What you have to do – Give back each line of the data exactly.

Data provided –

╔══

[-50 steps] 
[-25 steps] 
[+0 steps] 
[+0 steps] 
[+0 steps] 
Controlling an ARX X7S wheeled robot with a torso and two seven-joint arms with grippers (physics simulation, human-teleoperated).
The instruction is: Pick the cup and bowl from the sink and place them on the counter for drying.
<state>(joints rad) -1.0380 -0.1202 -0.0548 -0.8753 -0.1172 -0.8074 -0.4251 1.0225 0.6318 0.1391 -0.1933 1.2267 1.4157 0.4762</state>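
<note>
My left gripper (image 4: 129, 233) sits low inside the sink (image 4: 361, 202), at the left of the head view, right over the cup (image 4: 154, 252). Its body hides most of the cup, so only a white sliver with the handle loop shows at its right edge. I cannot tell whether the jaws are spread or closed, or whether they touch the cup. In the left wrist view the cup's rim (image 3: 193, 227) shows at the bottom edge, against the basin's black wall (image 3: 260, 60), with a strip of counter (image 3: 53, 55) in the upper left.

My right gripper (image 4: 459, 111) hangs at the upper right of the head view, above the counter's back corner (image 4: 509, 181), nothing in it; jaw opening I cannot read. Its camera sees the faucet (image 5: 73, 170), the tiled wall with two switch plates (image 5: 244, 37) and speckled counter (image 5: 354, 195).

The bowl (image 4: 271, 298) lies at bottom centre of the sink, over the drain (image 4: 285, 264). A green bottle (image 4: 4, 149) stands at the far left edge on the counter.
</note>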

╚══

Worked solution –
[-50 steps] 
[-25 steps] 
[+0 steps] 
[+0 steps] 
[+0 steps] 
Controlling an ARX X7S wheeled robot with a torso and two seven-joint arms with grippers (physics simulation, human-teleoperated).
The instruction is: Pick the cup and bowl from the sink and place them on the counter for drying.
<state>(joints rad) -1.0380 -0.1202 -0.0548 -0.8753 -0.1172 -0.8074 -0.4251 1.0225 0.6318 0.1391 -0.1933 1.2267 1.4157 0.4762</state>
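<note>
My left gripper (image 4: 129, 233) sits low inside the sink (image 4: 361, 202), at the left of the head view, right over the cup (image 4: 154, 252). Its body hides most of the cup, so only a white sliver with the handle loop shows at its right edge. I cannot tell whether the jaws are spread or closed, or whether they touch the cup. In the left wrist view the cup's rim (image 3: 193, 227) shows at the bottom edge, against the basin's black wall (image 3: 260, 60), with a strip of counter (image 3: 53, 55) in the upper left.

My right gripper (image 4: 459, 111) hangs at the upper right of the head view, above the counter's back corner (image 4: 509, 181), nothing in it; jaw opening I cannot read. Its camera sees the faucet (image 5: 73, 170), the tiled wall with two switch plates (image 5: 244, 37) and speckled counter (image 5: 354, 195).

The bowl (image 4: 271, 298) lies at bottom centre of the sink, over the drain (image 4: 285, 264). A green bottle (image 4: 4, 149) stands at the far left edge on the counter.
</note>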

This response contains the complete answer.